• [Provided material]

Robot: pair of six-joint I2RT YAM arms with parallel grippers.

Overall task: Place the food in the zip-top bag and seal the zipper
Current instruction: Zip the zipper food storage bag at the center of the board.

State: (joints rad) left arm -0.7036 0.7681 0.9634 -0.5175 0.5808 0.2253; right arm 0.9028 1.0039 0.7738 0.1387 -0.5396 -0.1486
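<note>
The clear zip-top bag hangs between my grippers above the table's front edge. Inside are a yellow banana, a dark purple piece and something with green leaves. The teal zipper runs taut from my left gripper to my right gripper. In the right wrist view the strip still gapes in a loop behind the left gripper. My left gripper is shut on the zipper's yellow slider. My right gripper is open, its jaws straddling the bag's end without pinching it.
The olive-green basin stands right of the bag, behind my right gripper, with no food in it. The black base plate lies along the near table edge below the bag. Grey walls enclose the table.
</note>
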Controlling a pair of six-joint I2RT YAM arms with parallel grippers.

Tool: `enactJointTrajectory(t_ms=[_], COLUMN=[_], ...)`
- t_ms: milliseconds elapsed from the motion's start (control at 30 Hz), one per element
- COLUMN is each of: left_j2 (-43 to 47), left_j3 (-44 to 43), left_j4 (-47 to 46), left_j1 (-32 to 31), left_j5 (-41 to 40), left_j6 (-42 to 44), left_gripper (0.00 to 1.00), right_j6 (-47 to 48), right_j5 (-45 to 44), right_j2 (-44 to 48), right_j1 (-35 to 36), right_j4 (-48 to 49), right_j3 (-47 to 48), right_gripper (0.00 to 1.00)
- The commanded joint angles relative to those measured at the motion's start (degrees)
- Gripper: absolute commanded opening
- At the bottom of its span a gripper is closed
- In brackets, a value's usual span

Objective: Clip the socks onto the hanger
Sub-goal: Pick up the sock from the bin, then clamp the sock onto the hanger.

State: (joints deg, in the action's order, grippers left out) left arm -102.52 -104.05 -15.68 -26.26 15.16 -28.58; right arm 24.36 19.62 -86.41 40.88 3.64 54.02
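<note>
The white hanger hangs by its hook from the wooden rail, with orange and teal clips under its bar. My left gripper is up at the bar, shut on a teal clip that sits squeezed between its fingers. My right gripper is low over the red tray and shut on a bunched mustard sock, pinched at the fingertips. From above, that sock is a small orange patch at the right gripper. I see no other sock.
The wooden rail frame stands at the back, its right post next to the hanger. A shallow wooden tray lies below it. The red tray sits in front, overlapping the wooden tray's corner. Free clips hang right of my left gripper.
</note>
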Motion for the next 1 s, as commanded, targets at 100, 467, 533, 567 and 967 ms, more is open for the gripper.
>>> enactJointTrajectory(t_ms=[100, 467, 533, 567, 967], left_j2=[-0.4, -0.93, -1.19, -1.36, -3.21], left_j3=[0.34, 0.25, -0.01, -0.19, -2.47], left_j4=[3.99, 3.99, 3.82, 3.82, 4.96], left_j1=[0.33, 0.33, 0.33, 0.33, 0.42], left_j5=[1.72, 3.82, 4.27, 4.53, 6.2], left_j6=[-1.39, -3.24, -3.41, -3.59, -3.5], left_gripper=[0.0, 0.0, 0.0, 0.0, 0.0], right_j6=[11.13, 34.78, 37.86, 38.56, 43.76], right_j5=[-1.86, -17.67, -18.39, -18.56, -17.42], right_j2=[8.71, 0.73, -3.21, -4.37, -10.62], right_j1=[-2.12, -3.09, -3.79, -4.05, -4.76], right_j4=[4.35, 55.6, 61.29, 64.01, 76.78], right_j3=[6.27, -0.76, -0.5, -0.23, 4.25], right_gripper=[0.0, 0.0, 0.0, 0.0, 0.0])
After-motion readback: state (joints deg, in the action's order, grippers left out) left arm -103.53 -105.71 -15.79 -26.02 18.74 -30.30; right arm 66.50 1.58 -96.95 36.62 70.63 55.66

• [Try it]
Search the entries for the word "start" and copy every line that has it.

• [Answer section]
- t_ms: milliseconds elapsed from the motion's start (control at 30 Hz), one per element
- The commanded joint angles relative to those measured at the motion's start (degrees)

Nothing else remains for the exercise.